Category 3 – ORANGE: Protection through contract design

These are findings that can be managed through skillful contract drafting. Typically, they are addressed through warranties, indemnities with de minimis thresholds and caps, or purchase price adjustments. Alternatively, the seller can offer to carry out certain remedial measures before closing – such as updating the articles of association or obtaining missing approvals.

Category 4 – YELLOW: Notes and potential for improvement

These findings do not represent a significant transaction risk, but should be addressed during post-merger integration. They provide the buyer with a roadmap for the first 100 days after closing: Which processes need to be modernized, which documents updated, and which policies implemented? Yellow findings can also serve as leverage for moderate purchase price reductions.

Conclusion: Investing in security

Due diligence costs time and money. It's an investment, not a cost. A thorough review before buying or selling a company can save millions and prevent major headaches.

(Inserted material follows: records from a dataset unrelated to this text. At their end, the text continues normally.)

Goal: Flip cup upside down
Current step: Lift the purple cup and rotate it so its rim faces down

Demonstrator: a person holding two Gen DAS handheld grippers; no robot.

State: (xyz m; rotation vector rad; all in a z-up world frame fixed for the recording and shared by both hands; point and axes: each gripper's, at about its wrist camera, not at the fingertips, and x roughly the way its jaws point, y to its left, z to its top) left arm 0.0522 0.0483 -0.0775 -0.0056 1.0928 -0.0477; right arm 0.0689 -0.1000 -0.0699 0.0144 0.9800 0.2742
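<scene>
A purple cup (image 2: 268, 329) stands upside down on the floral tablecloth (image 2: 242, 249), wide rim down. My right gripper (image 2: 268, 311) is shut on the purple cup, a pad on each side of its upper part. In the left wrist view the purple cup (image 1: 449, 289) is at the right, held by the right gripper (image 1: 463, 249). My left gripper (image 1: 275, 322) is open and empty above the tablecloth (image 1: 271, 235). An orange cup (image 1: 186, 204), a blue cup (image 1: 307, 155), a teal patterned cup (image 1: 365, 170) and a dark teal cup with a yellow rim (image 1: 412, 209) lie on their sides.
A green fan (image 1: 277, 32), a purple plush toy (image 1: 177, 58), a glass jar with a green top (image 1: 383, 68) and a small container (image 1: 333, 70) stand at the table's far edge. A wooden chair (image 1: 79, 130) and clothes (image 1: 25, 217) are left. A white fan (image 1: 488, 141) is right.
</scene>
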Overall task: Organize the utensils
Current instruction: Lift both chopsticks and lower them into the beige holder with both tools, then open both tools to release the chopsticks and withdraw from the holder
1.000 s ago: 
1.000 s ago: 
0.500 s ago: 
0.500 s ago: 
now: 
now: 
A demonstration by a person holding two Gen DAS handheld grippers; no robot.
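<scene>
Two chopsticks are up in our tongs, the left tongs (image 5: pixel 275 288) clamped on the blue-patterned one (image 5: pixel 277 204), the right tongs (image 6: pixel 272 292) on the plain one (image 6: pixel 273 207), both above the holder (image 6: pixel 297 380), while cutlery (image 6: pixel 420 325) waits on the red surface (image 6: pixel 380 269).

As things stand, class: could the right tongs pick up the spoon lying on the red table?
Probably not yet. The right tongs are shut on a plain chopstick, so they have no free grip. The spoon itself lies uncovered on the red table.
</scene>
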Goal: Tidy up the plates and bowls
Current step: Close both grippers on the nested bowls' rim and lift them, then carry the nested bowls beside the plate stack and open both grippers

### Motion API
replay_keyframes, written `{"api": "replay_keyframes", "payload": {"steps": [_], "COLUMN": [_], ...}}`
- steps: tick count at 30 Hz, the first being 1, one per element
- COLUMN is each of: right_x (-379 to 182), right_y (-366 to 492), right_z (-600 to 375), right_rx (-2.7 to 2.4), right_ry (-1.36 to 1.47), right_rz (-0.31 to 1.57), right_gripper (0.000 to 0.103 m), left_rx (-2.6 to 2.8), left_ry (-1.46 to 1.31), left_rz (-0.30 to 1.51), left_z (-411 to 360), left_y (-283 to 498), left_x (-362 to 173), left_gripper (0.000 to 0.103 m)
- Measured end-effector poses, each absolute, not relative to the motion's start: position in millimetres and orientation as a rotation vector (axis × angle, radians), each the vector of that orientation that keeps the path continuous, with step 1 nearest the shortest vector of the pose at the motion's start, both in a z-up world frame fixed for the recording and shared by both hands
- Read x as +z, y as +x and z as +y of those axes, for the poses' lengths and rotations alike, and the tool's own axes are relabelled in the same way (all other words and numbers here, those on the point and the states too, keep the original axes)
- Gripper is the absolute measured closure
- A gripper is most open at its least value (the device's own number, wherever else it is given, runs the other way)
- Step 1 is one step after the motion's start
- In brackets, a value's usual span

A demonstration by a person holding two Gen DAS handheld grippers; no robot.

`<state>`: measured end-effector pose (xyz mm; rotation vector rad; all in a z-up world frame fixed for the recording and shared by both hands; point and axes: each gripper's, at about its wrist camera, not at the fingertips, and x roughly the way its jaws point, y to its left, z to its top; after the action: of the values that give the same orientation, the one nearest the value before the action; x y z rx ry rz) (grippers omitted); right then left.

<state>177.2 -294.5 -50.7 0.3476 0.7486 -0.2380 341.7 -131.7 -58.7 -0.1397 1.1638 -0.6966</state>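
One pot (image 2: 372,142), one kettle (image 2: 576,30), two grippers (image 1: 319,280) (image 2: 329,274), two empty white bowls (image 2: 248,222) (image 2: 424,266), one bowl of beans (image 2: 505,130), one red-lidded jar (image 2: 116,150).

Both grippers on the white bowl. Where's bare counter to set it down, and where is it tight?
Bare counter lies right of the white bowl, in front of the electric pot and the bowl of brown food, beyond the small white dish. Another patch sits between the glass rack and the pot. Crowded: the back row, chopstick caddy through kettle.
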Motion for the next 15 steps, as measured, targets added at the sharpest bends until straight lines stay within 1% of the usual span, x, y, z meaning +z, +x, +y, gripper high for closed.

If you, as a seller, have due diligence carried out (yes, sellers also make sense to do this – keyword: vendor due diligence), you ensure that the buyer isn't faced with any unpleasant surprises – and that you yourself know what you need to work towards. If you are a buyer, you protect your investment: due diligence is your chance to gain clarity before you sign.

Most importantly: Take due diligence seriously. Work with experienced partners – lawyers, tax advisors, and, if necessary, specialized consultants for environmental, IT, or compliance matters. And categorize the findings systematically: Not every problem is a dealbreaker – but every problem deserves a clear classification and a well-thought-out solution.

Ultimately, a clean, thoroughly vetted purchase or sale is significantly less expensive than dealing with surprises later on. Due diligence is your compass through the complexities of a transaction – use it.